Confrontés à des défis similaires (vieillissement des populations et des professionnels de santé, évolution des aspirations des médecins, mais aussi coût croissant des technologies médicales et poids des maladies chroniques), les pays développés, et notamment nos voisins européens, ont engagé, à partir des années 1980 et 1990, des réformes pour transformer leur système de soins primaires avec l'idée de garantir l'accès de tous à des soins de base. Si les modalités diffèrent, le médecin généraliste y acquiert un rôle central.
Une organisation autour du médecin généraliste
« L'inscription ou l'affiliation des patients auprès d'un médecin généraliste ou d'une structure de soins est aujourd'hui une logique répandue, même si les systèmes sont plus ou moins souples » constate Julien Mousquès, économiste à l'Irdes (Institut de recherche et de documentation en économie de la santé) et co-auteur en 2009 d'une étude sur les modèles types d’organisation des soins primaires. « Les pays avec une tradition d'assurance sociale, comme la France, l'Autriche ou l'Allemagne, ont adopté ce type de système plus tardivement, notamment parce qu'ils induisent une réduction de la liberté de choix ».
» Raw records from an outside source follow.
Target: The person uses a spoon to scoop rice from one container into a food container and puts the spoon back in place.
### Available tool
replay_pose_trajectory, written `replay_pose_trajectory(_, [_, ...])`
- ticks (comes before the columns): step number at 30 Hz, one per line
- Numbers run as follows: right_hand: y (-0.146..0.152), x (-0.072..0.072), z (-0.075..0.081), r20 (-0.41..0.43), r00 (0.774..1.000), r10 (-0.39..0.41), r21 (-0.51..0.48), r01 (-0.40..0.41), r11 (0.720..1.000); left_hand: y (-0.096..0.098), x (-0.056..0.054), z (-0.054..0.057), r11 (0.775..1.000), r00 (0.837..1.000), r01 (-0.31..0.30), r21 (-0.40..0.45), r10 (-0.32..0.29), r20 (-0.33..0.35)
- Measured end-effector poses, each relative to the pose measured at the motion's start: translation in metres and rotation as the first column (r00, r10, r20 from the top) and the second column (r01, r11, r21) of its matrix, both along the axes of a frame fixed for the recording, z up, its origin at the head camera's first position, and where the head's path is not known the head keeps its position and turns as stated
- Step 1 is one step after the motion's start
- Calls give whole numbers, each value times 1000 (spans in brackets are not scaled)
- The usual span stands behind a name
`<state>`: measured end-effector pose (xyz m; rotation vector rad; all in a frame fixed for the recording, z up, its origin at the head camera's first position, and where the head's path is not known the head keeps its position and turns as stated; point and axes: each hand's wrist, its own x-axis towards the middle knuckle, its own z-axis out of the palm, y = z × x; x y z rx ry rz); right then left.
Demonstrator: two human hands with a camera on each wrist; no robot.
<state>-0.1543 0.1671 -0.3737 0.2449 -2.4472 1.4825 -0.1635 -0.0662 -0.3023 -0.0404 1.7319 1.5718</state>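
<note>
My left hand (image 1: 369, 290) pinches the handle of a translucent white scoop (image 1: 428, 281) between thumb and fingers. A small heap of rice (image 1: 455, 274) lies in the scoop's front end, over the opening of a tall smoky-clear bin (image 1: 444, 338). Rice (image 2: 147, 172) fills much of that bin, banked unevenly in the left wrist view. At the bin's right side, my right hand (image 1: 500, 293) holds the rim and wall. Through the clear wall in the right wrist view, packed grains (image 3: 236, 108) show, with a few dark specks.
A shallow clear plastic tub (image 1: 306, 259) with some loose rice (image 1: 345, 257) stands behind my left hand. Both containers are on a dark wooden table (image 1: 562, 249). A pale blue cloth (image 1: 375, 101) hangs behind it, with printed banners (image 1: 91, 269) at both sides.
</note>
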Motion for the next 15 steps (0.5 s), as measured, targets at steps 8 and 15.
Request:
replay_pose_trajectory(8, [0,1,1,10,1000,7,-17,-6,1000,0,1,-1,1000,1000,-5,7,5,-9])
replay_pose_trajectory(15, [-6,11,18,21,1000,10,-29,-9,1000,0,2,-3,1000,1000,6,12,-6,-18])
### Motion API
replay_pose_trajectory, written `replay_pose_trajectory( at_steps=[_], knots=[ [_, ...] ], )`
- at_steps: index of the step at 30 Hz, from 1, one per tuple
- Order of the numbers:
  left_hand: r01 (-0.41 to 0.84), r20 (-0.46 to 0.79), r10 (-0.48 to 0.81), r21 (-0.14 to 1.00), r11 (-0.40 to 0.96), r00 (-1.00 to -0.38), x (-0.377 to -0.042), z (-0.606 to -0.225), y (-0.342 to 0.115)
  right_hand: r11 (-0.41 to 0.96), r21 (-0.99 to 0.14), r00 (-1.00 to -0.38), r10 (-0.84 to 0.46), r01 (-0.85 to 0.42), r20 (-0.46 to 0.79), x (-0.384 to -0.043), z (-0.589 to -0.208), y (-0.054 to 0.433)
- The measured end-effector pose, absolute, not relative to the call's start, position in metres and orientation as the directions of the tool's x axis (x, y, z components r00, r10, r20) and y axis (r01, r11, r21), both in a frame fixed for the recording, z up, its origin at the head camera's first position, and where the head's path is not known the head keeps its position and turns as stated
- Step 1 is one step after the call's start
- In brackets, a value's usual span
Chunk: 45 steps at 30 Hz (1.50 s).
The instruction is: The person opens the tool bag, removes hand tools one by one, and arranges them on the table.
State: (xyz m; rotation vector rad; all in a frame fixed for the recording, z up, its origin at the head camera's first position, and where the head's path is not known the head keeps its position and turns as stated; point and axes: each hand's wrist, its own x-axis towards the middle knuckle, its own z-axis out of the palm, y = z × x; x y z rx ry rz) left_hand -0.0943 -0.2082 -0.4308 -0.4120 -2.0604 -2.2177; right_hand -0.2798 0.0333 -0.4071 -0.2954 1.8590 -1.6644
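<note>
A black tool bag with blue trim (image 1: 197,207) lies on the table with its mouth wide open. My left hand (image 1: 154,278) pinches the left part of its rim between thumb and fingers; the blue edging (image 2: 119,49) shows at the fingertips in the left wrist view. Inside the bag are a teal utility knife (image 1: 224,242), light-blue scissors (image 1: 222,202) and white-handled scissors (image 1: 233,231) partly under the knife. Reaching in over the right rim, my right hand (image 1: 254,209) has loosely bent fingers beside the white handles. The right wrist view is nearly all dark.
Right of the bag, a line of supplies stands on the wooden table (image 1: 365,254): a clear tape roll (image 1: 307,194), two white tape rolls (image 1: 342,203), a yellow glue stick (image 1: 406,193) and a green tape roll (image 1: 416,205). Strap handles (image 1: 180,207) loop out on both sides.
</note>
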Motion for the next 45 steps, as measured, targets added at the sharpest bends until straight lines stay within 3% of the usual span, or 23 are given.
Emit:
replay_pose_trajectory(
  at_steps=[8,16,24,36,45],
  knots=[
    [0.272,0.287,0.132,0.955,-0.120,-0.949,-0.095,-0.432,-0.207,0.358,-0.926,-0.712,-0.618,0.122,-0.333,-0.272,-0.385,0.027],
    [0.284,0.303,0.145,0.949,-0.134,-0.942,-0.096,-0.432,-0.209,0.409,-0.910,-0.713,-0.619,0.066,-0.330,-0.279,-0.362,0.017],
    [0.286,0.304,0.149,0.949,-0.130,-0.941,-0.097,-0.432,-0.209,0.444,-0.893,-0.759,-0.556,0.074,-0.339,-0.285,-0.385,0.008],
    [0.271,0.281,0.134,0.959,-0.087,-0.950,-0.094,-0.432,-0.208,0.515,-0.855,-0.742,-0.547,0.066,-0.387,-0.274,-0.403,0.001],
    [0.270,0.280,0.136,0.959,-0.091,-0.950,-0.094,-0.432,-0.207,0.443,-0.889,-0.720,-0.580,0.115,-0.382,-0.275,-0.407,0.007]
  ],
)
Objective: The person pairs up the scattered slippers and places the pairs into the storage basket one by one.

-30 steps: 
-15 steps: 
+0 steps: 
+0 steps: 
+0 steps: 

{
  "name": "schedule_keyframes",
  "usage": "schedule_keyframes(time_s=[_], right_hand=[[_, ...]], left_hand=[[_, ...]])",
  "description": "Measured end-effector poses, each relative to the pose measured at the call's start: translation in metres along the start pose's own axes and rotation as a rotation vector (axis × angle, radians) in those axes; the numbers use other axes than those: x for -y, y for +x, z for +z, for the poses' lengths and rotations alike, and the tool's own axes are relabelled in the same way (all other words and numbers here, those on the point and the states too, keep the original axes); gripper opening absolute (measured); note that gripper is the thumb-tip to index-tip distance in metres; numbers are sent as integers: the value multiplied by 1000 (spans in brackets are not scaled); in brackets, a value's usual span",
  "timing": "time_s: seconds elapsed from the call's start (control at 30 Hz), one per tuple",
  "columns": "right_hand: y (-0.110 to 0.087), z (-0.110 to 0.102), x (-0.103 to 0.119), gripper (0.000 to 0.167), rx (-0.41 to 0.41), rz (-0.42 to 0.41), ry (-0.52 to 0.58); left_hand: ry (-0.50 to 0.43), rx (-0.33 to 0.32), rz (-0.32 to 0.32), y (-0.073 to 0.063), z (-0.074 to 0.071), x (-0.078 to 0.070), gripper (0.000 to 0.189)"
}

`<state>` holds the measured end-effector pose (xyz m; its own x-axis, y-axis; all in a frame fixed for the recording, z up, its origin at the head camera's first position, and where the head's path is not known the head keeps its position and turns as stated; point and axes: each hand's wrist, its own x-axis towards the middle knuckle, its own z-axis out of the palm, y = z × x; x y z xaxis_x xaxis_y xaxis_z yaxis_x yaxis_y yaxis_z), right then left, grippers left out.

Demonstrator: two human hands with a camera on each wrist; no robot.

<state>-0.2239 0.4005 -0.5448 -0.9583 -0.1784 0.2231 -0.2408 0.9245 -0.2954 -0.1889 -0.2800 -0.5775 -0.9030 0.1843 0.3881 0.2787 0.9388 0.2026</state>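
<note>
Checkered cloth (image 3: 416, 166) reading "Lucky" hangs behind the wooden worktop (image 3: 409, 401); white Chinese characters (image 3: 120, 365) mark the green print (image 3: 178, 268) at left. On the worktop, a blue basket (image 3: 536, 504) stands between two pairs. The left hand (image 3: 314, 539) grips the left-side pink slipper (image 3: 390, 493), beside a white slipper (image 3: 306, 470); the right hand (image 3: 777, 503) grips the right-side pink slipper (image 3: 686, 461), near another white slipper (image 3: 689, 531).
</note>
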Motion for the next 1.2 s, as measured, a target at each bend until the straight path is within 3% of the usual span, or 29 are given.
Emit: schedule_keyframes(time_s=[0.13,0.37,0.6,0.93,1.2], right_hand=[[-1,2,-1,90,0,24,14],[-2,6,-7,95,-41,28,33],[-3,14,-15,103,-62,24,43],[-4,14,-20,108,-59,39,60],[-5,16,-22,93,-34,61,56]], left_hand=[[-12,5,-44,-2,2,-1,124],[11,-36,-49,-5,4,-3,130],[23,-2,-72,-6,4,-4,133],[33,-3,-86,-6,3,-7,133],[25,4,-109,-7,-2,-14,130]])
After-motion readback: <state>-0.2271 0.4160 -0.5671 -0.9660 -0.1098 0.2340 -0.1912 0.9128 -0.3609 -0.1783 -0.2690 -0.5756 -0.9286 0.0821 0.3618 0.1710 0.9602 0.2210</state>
Le chercheur distingue trois modèles traditionnels d'organisation qui tendent à converger : un système de santé organisé autour des soins primaires et régulé par l’État (Espagne/Catalogne, Finlande, Suède), un modèle professionnel hiérarchisé, dans lequel le médecin généraliste est le pivot du système (Pays-Bas, Royaume-Uni) et un modèle professionnel non hiérarchisé, qui traduit une organisation des soins primaires laissée à l’initiative des acteurs (Allemagne, France).
Des modèles différents
Ainsi, en Catalogne, en Finlande comme en Suède, ce sont les centres de santé, au sein desquels travaillent des équipes pluridisciplinaires - médecins généralistes, infirmières et autres professionnels paramédicaux - qui deviennent les pivots du système.
Au Royaume-Uni, les médecins généralistes, exerçant pour la plupart en groupe, ont une fonction essentielle de filtre, un rôle de « gatekeeper ». « Le modèle britanique responsabilise les généralistes sur leurs patientèles. Ils sont rémunérés sur cette base, et non au nombre de consultations. Comme en Italie, ils travaillent en lien avec les infirmières et connaissent l'offre médico-sociale du territoire. Le modèle de parcours place le patient au centre : les solutions sont recherchées à partir de ses problématiques » souligne Zeynep Or, économiste à l'Irdes.
En Allemagne, le modèle se caractérise par l’absence d’organisation populationnelle et territoriale des soins ambulatoires, l’existence d’une offre de soins spécialisée en ambulatoire avec un accès direct possible pour les patients et une pratique en solo dominante de la médecine générale avec une rémunération à l'acte.
Des incitations à la collaboration avec d'autres professions
Malgré la diversité des modèles d'organisation, des tendances similaires se retrouvent dans les réformes engagées : un renforcement de la décentralisation territoriale et financière, une approche plus coordonnée des soins (regroupement des professionnels ou développement de programmes centrés sur des maladies chroniques), des modes mixtes de rémunération et une plus grande coopération des professions de santé.
La France n'échappe pas à cette logique : « la réforme du médecin traitant et du parcours de soins de 2004 a introduit un principe de hiérarchisation de l’accès au système de soins. C'est un tournant important puisqu’elle inscrit potentiellement les pratiques des médecins généralistes dans une logique populationnelle, recherchée par le régulateur au travers de la territorialisation » conclut Julien Mousquès.